Introduction: What they say:
A recent study from the Institute of Biophysics, Chinese Academy of Sciences, Beijing, China shows that “Sox2 functions as a sequence-specific DNA sensor in neutrophils to initiate innate immunity against microbial infection.” This study was published in the 2 March 2015 issue of the Journal “Nature Immunology” [the number one journal in immunological research with an impact factor of 24.973] by Drs.
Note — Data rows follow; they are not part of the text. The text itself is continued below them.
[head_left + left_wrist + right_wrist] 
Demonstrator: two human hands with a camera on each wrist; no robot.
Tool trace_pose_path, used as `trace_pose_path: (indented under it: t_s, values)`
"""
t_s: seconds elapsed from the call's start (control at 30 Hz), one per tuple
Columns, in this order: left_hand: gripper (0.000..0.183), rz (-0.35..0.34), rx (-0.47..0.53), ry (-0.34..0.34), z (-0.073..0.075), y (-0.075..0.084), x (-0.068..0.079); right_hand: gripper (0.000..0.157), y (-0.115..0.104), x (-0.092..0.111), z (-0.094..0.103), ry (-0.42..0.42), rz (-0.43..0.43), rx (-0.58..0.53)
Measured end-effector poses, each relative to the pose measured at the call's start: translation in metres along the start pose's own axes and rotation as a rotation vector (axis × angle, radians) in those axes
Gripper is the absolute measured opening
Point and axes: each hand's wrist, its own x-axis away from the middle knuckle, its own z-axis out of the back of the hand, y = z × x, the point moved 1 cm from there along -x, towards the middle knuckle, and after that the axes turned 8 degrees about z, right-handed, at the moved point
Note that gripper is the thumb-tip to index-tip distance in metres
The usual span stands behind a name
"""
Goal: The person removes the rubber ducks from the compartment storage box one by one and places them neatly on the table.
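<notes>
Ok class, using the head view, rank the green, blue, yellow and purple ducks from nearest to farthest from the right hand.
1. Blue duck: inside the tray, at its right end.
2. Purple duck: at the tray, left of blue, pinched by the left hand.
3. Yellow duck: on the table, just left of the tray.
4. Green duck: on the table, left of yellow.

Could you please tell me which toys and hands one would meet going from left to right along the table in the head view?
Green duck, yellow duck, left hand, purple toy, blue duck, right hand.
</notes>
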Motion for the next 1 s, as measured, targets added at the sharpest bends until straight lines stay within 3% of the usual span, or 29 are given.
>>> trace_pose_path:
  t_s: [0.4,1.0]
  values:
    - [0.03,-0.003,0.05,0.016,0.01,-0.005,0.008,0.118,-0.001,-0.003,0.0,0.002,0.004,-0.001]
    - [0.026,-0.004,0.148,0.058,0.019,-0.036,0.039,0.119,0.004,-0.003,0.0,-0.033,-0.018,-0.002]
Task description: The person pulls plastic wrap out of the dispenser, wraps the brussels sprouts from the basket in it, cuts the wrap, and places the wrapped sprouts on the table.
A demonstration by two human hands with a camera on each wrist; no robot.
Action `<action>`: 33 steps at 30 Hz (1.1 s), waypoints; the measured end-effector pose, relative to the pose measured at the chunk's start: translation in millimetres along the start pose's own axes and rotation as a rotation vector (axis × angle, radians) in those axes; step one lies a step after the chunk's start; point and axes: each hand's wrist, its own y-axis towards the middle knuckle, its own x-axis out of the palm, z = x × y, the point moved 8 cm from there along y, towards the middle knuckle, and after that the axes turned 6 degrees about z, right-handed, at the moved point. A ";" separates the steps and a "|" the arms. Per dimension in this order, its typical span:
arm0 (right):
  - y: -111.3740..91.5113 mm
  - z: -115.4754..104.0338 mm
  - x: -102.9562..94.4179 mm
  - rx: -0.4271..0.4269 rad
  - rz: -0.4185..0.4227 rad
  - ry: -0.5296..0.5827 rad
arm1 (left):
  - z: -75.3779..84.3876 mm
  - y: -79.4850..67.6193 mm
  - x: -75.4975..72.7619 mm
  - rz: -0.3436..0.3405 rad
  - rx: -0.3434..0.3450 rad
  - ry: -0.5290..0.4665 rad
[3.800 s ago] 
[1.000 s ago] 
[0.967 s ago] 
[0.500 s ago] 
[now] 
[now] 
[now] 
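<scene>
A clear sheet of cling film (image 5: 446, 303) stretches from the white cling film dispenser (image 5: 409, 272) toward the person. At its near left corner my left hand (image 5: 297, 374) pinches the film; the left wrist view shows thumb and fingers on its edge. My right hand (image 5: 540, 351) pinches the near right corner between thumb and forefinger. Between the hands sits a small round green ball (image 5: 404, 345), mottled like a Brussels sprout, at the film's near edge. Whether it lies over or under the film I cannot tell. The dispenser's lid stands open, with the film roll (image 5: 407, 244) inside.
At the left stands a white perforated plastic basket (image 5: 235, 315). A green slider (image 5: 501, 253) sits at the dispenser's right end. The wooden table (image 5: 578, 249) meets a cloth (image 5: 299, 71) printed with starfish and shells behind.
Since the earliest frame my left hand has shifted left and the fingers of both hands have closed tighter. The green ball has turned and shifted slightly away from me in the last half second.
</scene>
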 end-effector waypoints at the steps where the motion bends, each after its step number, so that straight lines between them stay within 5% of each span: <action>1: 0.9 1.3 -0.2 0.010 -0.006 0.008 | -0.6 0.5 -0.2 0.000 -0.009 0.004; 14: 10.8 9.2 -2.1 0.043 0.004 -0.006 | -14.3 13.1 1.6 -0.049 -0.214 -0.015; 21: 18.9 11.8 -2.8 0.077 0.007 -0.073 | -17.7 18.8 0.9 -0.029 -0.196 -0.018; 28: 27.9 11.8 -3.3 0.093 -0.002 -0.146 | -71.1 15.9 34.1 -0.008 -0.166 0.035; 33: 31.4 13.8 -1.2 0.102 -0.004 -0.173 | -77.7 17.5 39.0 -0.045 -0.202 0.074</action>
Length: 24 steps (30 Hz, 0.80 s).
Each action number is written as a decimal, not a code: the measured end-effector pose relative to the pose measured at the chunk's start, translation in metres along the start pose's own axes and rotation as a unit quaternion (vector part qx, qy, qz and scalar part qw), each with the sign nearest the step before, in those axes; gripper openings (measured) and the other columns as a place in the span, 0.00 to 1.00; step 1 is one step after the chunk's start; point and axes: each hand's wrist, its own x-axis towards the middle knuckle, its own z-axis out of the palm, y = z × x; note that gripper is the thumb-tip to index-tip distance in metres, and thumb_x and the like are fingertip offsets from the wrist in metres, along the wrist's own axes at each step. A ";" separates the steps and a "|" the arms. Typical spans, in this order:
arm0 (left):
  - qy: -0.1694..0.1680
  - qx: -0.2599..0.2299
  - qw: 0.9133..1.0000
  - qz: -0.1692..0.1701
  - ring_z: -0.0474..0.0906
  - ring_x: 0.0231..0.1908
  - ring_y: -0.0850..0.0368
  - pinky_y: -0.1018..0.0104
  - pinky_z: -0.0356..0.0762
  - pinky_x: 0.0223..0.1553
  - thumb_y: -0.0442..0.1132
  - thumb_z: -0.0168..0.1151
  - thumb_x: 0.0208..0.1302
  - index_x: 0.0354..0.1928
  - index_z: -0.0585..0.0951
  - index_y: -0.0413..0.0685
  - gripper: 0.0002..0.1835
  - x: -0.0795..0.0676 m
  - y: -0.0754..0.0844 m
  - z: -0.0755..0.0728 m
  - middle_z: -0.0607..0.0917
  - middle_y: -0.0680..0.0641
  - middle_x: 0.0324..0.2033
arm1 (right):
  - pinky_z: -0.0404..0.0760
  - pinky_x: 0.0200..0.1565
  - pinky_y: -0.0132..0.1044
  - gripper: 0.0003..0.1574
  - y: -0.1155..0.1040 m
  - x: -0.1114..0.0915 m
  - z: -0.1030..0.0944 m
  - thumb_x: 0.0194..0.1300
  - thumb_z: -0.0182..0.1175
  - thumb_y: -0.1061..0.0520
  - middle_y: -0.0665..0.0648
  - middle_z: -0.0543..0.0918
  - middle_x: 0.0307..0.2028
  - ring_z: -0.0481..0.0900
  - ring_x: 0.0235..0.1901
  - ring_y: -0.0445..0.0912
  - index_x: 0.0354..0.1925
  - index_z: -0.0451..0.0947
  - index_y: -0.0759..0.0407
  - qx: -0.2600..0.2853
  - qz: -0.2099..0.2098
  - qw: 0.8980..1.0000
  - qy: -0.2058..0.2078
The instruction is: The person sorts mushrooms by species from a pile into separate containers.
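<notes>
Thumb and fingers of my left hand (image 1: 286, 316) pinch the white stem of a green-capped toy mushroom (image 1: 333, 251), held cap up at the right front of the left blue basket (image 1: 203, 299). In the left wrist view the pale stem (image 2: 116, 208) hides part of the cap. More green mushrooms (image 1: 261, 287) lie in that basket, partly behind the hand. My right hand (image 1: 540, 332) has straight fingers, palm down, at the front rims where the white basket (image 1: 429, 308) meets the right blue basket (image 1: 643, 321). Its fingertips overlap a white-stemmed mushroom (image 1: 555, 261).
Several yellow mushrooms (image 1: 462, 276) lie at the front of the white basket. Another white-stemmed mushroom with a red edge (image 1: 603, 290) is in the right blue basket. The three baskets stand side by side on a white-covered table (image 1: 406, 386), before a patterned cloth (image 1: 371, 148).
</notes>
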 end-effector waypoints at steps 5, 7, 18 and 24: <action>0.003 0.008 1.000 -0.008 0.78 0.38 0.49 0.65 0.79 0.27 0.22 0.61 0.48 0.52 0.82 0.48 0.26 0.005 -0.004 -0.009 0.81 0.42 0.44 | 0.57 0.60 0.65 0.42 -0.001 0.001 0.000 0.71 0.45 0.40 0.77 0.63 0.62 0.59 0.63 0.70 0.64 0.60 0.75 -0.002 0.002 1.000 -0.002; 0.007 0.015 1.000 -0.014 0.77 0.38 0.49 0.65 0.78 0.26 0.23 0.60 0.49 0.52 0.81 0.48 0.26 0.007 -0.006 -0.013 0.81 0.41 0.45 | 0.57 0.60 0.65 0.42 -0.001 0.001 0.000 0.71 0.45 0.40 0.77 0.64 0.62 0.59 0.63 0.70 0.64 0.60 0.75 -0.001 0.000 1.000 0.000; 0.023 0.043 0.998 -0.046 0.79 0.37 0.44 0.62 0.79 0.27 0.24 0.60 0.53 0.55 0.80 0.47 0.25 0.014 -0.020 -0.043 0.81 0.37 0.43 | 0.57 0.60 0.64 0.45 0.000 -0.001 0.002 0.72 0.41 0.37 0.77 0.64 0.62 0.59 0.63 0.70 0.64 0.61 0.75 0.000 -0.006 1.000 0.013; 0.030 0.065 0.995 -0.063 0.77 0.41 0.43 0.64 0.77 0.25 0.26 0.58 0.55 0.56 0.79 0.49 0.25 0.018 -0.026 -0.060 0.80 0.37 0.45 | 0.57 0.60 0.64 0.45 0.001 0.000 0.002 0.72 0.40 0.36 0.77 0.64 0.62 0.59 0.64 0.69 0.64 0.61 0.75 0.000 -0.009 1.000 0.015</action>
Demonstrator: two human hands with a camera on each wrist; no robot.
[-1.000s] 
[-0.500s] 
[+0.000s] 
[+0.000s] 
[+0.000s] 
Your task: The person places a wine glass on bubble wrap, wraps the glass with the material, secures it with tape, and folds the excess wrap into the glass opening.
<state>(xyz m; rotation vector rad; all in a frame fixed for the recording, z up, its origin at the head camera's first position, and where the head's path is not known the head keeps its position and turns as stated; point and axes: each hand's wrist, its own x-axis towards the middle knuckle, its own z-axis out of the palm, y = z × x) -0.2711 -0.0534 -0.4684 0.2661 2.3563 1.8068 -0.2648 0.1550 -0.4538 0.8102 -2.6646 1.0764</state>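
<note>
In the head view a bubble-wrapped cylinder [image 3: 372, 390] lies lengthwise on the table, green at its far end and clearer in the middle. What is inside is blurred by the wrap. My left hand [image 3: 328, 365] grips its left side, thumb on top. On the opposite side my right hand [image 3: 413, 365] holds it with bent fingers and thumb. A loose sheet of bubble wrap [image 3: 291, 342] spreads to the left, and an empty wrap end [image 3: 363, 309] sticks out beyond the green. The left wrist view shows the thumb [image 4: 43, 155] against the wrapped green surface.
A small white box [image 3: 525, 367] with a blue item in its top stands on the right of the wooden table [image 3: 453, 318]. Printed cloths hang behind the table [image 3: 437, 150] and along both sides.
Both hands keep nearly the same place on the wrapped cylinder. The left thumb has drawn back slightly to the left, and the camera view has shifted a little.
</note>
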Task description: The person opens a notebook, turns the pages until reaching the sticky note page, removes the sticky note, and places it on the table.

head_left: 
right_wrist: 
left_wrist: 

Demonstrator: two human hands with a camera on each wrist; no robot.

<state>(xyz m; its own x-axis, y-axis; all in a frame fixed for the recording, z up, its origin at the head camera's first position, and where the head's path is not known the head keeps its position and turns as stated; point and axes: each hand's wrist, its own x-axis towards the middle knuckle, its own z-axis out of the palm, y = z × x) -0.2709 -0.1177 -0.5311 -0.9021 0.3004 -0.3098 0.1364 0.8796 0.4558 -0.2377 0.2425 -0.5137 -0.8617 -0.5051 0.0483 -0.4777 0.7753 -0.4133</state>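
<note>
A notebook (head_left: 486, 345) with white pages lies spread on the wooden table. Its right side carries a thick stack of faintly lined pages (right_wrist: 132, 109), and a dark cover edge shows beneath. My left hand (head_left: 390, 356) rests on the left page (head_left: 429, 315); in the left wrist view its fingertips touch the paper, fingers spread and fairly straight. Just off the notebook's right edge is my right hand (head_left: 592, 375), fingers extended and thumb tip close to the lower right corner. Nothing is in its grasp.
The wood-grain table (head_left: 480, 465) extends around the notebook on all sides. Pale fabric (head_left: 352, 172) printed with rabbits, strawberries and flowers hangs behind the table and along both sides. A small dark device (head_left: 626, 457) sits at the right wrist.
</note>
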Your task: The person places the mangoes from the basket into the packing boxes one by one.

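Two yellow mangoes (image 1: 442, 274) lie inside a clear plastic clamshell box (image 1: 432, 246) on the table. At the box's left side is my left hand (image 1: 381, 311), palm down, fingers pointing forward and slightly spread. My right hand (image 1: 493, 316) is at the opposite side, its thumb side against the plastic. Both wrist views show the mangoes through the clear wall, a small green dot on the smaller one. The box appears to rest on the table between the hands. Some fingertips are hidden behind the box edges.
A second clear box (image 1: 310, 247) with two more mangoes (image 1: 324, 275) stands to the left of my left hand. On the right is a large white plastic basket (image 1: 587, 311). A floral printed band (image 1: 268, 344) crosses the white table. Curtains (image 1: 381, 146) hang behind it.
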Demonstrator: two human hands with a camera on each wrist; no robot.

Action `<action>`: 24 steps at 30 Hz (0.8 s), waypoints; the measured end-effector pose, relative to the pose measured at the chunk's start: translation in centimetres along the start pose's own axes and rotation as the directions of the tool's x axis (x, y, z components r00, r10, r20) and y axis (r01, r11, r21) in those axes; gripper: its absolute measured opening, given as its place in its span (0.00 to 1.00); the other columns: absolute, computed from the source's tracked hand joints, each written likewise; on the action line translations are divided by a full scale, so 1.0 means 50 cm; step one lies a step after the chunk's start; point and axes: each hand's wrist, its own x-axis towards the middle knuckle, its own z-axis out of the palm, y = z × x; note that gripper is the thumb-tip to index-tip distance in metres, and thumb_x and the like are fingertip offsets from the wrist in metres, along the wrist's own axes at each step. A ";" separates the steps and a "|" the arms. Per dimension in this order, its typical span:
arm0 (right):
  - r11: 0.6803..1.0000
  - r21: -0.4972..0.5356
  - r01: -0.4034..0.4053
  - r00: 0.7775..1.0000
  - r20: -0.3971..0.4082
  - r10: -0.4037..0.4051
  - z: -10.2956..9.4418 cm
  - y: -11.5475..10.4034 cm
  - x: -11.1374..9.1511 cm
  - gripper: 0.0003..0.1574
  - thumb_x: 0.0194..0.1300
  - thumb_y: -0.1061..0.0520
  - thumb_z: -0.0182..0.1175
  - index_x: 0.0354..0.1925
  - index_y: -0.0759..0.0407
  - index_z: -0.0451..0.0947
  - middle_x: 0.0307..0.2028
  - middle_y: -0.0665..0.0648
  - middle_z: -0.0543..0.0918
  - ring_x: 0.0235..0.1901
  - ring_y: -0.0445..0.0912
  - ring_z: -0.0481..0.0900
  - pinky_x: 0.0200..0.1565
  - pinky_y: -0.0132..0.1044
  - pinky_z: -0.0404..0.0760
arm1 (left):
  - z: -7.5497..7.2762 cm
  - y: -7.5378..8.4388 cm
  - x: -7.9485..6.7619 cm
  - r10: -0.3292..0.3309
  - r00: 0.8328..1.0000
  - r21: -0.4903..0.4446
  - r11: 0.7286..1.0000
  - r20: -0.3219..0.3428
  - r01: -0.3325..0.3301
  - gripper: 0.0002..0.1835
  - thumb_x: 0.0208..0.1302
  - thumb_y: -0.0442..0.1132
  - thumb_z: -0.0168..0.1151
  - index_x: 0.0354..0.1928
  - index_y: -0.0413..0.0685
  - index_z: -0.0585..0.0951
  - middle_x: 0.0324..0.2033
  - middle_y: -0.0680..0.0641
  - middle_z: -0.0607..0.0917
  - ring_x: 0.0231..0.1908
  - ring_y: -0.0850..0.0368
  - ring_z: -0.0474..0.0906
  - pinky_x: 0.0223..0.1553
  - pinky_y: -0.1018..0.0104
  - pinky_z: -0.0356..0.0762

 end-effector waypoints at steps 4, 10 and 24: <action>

Zusen Fan, Xia and others.
What we say:
On the foundation of this interesting finding, Dr L Boominathan PhD, Director-cum-chief Scientist of GBMD, reports that: Immune enhancement therapy: Interferon-I (IFN-I) increases SOX2 expression and promotes innate immunity against bacterial infection via down-regulation of its target gene
From Research Findings to Therapeutic Opportunity:
This study suggests, for the first time, that IFN-I, by decreasing the expression of its target gene, it may : (1) increase the expression of Sox2; (2) increase the ability of Sox2 to recognize bacterial DNA in cytoplasm; and (3) promote innate immunity against bacterial infection.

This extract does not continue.